• _Exercise aim_
Search the data for "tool". Return each matching line.

• _Working data_
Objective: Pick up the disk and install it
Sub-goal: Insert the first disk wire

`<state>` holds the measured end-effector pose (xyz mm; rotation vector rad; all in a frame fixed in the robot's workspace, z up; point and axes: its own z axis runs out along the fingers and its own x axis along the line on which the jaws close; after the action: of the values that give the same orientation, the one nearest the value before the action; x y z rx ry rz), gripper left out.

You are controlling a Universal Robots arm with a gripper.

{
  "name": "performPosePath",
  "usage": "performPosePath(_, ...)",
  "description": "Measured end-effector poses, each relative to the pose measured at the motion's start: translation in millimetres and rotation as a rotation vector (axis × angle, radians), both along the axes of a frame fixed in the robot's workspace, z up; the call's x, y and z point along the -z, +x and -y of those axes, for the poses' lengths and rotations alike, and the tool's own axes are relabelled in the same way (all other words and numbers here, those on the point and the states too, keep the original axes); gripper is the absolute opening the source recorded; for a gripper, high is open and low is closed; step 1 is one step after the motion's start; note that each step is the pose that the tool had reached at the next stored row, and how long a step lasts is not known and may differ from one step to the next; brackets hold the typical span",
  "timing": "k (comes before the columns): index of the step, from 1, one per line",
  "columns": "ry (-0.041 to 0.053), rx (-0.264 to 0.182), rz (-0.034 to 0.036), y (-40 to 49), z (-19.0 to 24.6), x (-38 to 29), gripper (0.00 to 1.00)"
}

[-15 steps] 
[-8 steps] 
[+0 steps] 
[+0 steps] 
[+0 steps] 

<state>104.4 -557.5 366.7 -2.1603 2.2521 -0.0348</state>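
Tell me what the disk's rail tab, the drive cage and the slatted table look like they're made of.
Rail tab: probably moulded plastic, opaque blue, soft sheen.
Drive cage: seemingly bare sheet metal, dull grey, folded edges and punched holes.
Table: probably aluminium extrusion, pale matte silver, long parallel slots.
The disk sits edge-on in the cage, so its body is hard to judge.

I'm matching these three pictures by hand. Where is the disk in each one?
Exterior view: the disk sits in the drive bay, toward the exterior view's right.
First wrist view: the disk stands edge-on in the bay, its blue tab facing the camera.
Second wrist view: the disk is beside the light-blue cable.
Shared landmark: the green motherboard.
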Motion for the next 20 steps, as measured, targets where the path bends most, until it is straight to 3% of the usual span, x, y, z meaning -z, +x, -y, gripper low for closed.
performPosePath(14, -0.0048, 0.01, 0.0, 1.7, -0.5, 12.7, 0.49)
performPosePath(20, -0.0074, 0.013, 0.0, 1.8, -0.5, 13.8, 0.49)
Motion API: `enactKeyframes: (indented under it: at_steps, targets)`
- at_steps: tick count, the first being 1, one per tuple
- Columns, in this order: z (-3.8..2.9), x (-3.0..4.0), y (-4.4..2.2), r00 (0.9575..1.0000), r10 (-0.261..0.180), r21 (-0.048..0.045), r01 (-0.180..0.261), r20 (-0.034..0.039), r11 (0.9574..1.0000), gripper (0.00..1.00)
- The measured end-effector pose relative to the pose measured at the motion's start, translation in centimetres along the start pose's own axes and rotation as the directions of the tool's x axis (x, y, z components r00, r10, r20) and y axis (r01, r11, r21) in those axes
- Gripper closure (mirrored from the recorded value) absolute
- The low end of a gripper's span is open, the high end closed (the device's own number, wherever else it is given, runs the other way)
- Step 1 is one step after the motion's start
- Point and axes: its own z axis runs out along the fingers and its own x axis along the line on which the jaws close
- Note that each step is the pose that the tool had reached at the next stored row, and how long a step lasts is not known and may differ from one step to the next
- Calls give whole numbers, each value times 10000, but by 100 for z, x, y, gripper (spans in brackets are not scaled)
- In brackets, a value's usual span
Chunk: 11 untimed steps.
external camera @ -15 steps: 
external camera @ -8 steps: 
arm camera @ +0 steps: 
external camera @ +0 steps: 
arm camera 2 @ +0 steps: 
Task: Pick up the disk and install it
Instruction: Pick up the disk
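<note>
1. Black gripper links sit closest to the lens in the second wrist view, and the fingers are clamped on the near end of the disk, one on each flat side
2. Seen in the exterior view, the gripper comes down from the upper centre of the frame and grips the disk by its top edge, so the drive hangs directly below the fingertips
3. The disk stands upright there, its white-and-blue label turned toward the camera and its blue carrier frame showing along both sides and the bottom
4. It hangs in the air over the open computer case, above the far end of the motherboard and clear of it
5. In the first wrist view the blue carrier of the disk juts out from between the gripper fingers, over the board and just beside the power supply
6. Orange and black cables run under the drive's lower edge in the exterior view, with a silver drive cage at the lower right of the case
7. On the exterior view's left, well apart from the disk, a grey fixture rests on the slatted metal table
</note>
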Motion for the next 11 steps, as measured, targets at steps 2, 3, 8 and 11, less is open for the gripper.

• _Output of the task_
  "description": "Measured end-effector poses, each relative to the pose measured at the motion's start: translation in millimetres and rotation as a rotation vector (axis × angle, radians), both along the axes of a frame fixed in the robot's workspace, z up; the call's x, y and z point along the -z, +x and -y of those axes, for the poses' lengths and rotations alike, and the tool's own axes are relabelled in the same way (all other words and numbers here, those on the point and the states too, keep the original axes); gripper is the absolute opening the source recorded; for a gripper, high is open and low is closed; step 1 is one step after the motion's start; note that each step is the pose that the tool had reached at the next stored row, and how long a step lasts is not known and may differ from one step to the next; brackets hold the typical span",
- The measured end-effector pose relative to the pose measured at the motion's start, translation in centimetres along the start pose's own axes and rotation as the directions of the tool's x axis (x, y, z components r00, r10, r20) and y axis (r01, r11, r21) in those axes
- Note that each step is the pose that the tool had reached at the next stored row, and how long a step lasts is not known and may differ from one step to the next

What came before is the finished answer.